TASK REQUIREMENTS: Each line from the one that contains "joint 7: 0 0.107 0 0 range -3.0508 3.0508" to the end of the material must be quoted exactly; include both end lines and nothing else.

***

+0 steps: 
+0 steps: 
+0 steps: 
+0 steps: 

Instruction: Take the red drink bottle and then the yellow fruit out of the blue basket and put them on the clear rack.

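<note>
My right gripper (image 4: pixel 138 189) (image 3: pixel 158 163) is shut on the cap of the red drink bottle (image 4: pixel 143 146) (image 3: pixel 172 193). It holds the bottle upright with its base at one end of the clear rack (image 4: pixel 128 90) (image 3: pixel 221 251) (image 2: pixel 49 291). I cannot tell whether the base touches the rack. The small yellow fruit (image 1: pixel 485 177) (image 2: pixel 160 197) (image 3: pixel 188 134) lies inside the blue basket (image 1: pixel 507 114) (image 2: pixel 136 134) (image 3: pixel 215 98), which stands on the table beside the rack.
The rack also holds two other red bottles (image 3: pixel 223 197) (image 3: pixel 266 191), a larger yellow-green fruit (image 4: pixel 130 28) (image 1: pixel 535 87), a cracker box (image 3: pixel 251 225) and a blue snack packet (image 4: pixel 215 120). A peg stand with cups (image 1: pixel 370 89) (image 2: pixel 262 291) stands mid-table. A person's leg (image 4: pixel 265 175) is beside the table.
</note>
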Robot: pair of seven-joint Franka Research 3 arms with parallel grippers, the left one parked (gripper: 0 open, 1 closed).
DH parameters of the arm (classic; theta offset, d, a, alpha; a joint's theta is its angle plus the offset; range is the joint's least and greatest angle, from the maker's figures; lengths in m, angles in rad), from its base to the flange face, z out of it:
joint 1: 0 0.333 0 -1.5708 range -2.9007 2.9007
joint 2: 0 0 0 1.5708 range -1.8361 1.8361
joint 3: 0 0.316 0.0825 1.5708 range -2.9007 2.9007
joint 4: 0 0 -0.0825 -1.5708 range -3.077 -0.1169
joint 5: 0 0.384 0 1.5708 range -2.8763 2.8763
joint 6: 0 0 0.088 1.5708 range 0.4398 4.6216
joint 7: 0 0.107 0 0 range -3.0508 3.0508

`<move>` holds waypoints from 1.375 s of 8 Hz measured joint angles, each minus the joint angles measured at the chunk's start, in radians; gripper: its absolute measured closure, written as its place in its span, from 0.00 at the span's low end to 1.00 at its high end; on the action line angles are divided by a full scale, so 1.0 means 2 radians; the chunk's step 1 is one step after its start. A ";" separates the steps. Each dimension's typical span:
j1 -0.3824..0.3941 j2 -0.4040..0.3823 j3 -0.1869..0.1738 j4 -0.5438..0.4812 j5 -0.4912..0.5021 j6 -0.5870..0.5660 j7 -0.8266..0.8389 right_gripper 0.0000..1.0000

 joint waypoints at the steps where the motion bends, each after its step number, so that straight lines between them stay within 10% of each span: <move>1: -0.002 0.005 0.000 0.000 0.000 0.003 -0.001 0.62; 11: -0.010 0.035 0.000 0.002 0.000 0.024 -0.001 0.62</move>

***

TASK SOLUTION:
joint 7: 0 0.107 0 0 range -3.0508 3.0508

`<move>` holds waypoints from 1.375 s of 8 Hz measured joint angles, each minus the joint angles measured at the chunk's start, in radians; gripper: its absolute measured closure, written as its place in its span, from 0.00 at the span's low end to 1.00 at its high end; on the action line angles are divided by a full scale, so 1.0 means 2 radians; the chunk's step 1 is one step after its start. A ";" separates the steps. Each dimension's typical span:
j1 -0.3824..0.3941 j2 -0.4040..0.3823 j3 -0.1869..0.1738 j4 -0.5438..0.4812 j5 -0.4912..0.5021 j6 -0.5870..0.5660 j7 -0.8266..0.8389 right_gripper 0.0000..1.0000

 joint waypoints at the steps where the motion bends, each after its step number, so that straight lines between them stay within 10% of each span: <move>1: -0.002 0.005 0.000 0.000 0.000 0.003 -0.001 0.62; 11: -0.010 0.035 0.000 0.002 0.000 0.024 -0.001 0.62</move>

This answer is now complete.